» **HOW TO COMPLETE THIS TASK**
Return all of the data that follows precisely, leaving every image out.

» **SUPPLIED ENTRIES**
====
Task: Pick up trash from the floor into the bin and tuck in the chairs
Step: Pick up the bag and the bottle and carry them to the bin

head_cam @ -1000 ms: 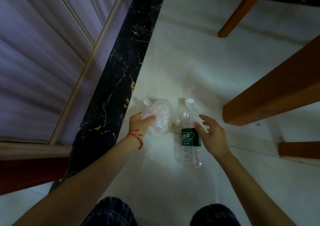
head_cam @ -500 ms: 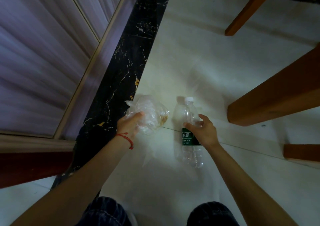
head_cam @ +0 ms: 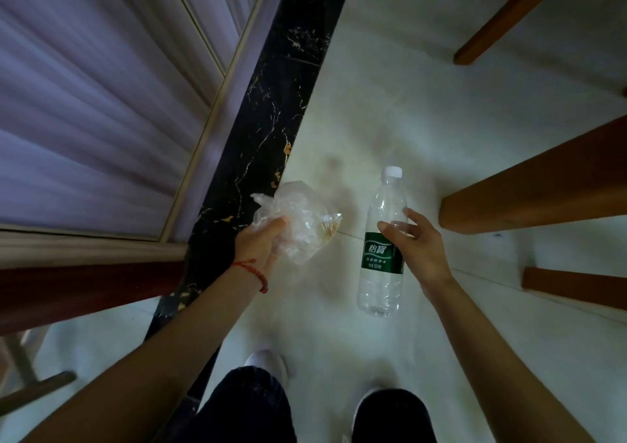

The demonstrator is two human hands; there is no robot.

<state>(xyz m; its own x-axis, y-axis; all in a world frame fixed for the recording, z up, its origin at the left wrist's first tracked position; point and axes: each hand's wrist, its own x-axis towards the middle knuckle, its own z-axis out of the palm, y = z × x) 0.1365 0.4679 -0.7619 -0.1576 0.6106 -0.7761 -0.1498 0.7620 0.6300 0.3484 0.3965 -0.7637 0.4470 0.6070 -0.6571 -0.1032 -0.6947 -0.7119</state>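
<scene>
Both pieces of trash have risen off the pale floor (head_cam: 390, 86): left hand (head_cam: 259, 242) clenched on the crumpled plastic bag (head_cam: 298, 220) at 9 o'clock, right hand (head_cam: 419, 245) wrapped around the water bottle (head_cam: 381, 249) at 3, so pickup looks finished and the unseen bin must be found next.

Left hand (head_cam: 259, 240) at centre, gripping crumpled plastic bag (head_cam: 298, 222), which sits just right of and beyond it. Right hand (head_cam: 420, 245) to the right of that, closed round the middle of a plastic bottle (head_cam: 381, 235); bottle cap points far, base near. Bag and bottle side by side, apart. Marble border strip (head_cam: 268, 130) runs near-to-far, left of the bag. Curtain (head_cam: 101, 96) left of the strip. Wooden leg (head_cam: 543, 188) right of the bottle; second leg (head_cam: 505, 18) far right. Shoes (head_cam: 268, 363) near, below the hands.
</scene>
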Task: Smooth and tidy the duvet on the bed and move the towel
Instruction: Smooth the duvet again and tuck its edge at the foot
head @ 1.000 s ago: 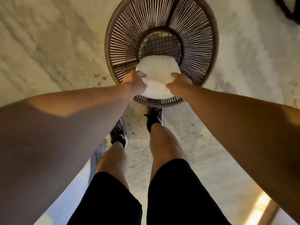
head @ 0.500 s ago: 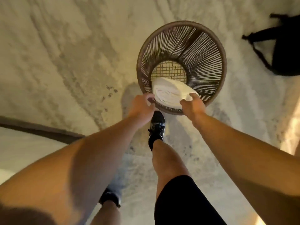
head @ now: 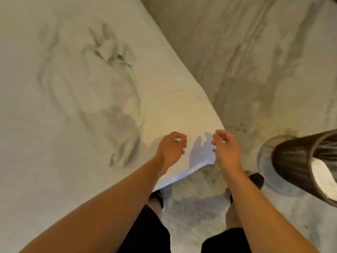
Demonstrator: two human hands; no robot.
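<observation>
The white duvet (head: 76,92) covers the bed across the left and centre, with creases and wrinkles in its middle and its corner near my hands. My left hand (head: 171,148) hovers over that corner, fingers loosely curled, holding nothing. My right hand (head: 225,148) hangs just past the duvet's edge, fingers also loosely curled and empty. The folded white towel (head: 322,178) lies on the seat of the woven wicker chair (head: 295,161) at the right edge, well apart from both hands.
Pale marbled floor (head: 255,61) runs along the right of the bed. The wicker chair stands close to my right leg. My dark shoes (head: 256,179) are on the floor at the bed's corner.
Both hands let go of the towel, which stays on the chair. I turned left to the bed, and my hands now hang empty over the duvet's corner.
</observation>
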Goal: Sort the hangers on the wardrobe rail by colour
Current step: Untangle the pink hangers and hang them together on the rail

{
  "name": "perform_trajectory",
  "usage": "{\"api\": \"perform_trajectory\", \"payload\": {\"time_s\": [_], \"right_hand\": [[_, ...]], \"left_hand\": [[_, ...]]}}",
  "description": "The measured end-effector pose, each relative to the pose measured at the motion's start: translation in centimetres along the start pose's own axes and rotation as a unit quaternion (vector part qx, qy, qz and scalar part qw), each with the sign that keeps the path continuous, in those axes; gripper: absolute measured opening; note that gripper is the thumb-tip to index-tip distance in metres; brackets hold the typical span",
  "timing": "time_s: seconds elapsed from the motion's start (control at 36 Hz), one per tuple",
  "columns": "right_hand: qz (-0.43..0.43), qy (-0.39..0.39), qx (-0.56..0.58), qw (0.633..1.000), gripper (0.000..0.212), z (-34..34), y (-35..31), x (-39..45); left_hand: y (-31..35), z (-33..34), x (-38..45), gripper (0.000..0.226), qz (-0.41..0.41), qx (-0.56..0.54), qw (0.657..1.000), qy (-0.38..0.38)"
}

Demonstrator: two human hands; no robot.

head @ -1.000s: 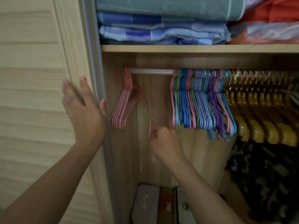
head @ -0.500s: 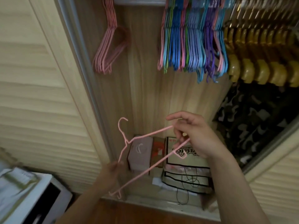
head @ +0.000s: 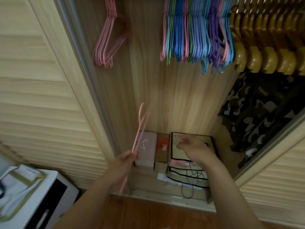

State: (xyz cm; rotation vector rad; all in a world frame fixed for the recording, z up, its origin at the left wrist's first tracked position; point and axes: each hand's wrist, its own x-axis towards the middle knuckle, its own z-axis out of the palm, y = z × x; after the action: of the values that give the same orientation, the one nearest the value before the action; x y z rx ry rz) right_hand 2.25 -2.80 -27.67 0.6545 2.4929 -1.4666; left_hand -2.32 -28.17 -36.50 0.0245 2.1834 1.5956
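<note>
A: Big stuff first?
B: Louvred sliding door (head: 38,90) on left, second louvred door (head: 277,184) lower right. Wood-grain wardrobe back panel (head: 165,96) between. Wooden floor (head: 148,212) at bottom. White appliance (head: 41,200) in lower-left corner, row of small marks on top, too small to read.

A: Hanging?
B: Mixed bunch of hangers (head: 196,30) top centre: blue, pink, green, purple, unsorted. Yellow chunky hangers (head: 267,47) just to the right, camouflage garments (head: 264,116) beneath them. Pink hanger group (head: 109,40) apart at far left, near the door edge. Rail itself out of frame.

A: Wardrobe bottom?
B: Pink box (head: 146,149) with white curved logo, no readable text. Brown carton (head: 162,151) beside it, red print, unreadable. Black-trimmed fabric box (head: 189,162) next, printed lettering partly covered by hand, blurred, illegible. Thin black cord (head: 191,182) looping over its front.

A: Hands?
B: Left hand (head: 125,161) gripping single pink hanger (head: 137,141) at lower part, fingers curled round wire; hook pointing up, seen edge-on, motion-blurred, well below the hung groups. Right hand (head: 194,149) over fabric box, fingers loosely spread, holding nothing, blurred.
</note>
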Motion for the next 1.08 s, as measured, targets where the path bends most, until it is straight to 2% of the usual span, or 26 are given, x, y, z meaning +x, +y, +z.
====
» **ANSWER FOR THE TASK**
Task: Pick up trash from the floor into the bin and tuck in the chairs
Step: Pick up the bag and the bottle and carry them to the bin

head_cam @ -1000 ms: 
head_cam @ -500 ms: 
head_cam @ +0 ms: 

The demonstrator is two human hands; there is no robot.

<state>(xyz m; its own x-axis, y-axis; all in a world frame fixed for the recording, z up, its origin at the left wrist's first tracked position; point and axes: each hand's wrist, its own x-axis towards the middle knuckle, its own z-axis out of the palm, y = z × x) 0.1365 0.4679 -0.7619 -0.1576 0.6106 -0.7761 -0.1498 0.7620 0.6300 0.3484 0.3965 -0.7637 0.4470 0.6070 -0.6571 -0.1032 -0.6947 -0.7119</state>
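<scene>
Both pieces of trash have risen off the pale floor (head_cam: 390, 86): left hand (head_cam: 259, 242) clenched on the crumpled plastic bag (head_cam: 298, 220) at 9 o'clock, right hand (head_cam: 419, 245) wrapped around the water bottle (head_cam: 381, 249) at 3, so pickup looks finished and the unseen bin must be found next.

Left hand (head_cam: 259, 240) at centre, gripping crumpled plastic bag (head_cam: 298, 222), which sits just right of and beyond it. Right hand (head_cam: 420, 245) to the right of that, closed round the middle of a plastic bottle (head_cam: 381, 235); bottle cap points far, base near. Bag and bottle side by side, apart. Marble border strip (head_cam: 268, 130) runs near-to-far, left of the bag. Curtain (head_cam: 101, 96) left of the strip. Wooden leg (head_cam: 543, 188) right of the bottle; second leg (head_cam: 505, 18) far right. Shoes (head_cam: 268, 363) near, below the hands.
</scene>
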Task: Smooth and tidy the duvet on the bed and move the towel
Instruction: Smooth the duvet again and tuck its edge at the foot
head @ 1.000 s ago: 
head @ 0.500 s ago: 
head @ now: 
Demonstrator: two human hands; no robot.
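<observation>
The white duvet (head: 76,92) covers the bed across the left and centre, with creases and wrinkles in its middle and its corner near my hands. My left hand (head: 171,148) hovers over that corner, fingers loosely curled, holding nothing. My right hand (head: 225,148) hangs just past the duvet's edge, fingers also loosely curled and empty. The folded white towel (head: 322,178) lies on the seat of the woven wicker chair (head: 295,161) at the right edge, well apart from both hands.
Pale marbled floor (head: 255,61) runs along the right of the bed. The wicker chair stands close to my right leg. My dark shoes (head: 256,179) are on the floor at the bed's corner.
Both hands let go of the towel, which stays on the chair. I turned left to the bed, and my hands now hang empty over the duvet's corner.
</observation>
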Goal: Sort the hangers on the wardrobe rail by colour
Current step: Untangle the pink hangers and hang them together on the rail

{
  "name": "perform_trajectory",
  "usage": "{\"api\": \"perform_trajectory\", \"payload\": {\"time_s\": [_], \"right_hand\": [[_, ...]], \"left_hand\": [[_, ...]]}}",
  "description": "The measured end-effector pose, each relative to the pose measured at the motion's start: translation in centimetres along the start pose's own axes and rotation as a unit quaternion (vector part qx, qy, qz and scalar part qw), each with the sign that keeps the path continuous, in those axes; gripper: absolute measured opening; note that gripper is the thumb-tip to index-tip distance in metres; brackets hold the typical span",
  "timing": "time_s: seconds elapsed from the motion's start (control at 36 Hz), one per tuple",
  "columns": "right_hand: qz (-0.43..0.43), qy (-0.39..0.39), qx (-0.56..0.58), qw (0.633..1.000), gripper (0.000..0.212), z (-34..34), y (-35..31), x (-39..45); left_hand: y (-31..35), z (-33..34), x (-38..45), gripper (0.000..0.226), qz (-0.41..0.41), qx (-0.56..0.54), qw (0.657..1.000), qy (-0.38..0.38)"
}

Demonstrator: two human hands; no robot.

head @ -1.000s: 
head @ -0.500s: 
head @ +0.000s: 

State: (xyz cm; rotation vector rad; all in a world frame fixed for the recording, z up, its origin at the left wrist's first tracked position; point and axes: each hand's wrist, its own x-axis towards the middle knuckle, its own z-axis out of the palm, y = z × x; after the action: of the values that give the same orientation, the one nearest the value before the action; x y z rx ry rz) right_hand 2.25 -2.80 -27.67 0.6545 2.4929 -1.4666; left_hand -2.32 -28.17 -36.50 0.0245 2.1834 1.5956
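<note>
A: Big stuff first?
B: Louvred sliding door (head: 38,90) on left, second louvred door (head: 277,184) lower right. Wood-grain wardrobe back panel (head: 165,96) between. Wooden floor (head: 148,212) at bottom. White appliance (head: 41,200) in lower-left corner, row of small marks on top, too small to read.

A: Hanging?
B: Mixed bunch of hangers (head: 196,30) top centre: blue, pink, green, purple, unsorted. Yellow chunky hangers (head: 267,47) just to the right, camouflage garments (head: 264,116) beneath them. Pink hanger group (head: 109,40) apart at far left, near the door edge. Rail itself out of frame.

A: Wardrobe bottom?
B: Pink box (head: 146,149) with white curved logo, no readable text. Brown carton (head: 162,151) beside it, red print, unreadable. Black-trimmed fabric box (head: 189,162) next, printed lettering partly covered by hand, blurred, illegible. Thin black cord (head: 191,182) looping over its front.

A: Hands?
B: Left hand (head: 125,161) gripping single pink hanger (head: 137,141) at lower part, fingers curled round wire; hook pointing up, seen edge-on, motion-blurred, well below the hung groups. Right hand (head: 194,149) over fabric box, fingers loosely spread, holding nothing, blurred.
</note>
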Motion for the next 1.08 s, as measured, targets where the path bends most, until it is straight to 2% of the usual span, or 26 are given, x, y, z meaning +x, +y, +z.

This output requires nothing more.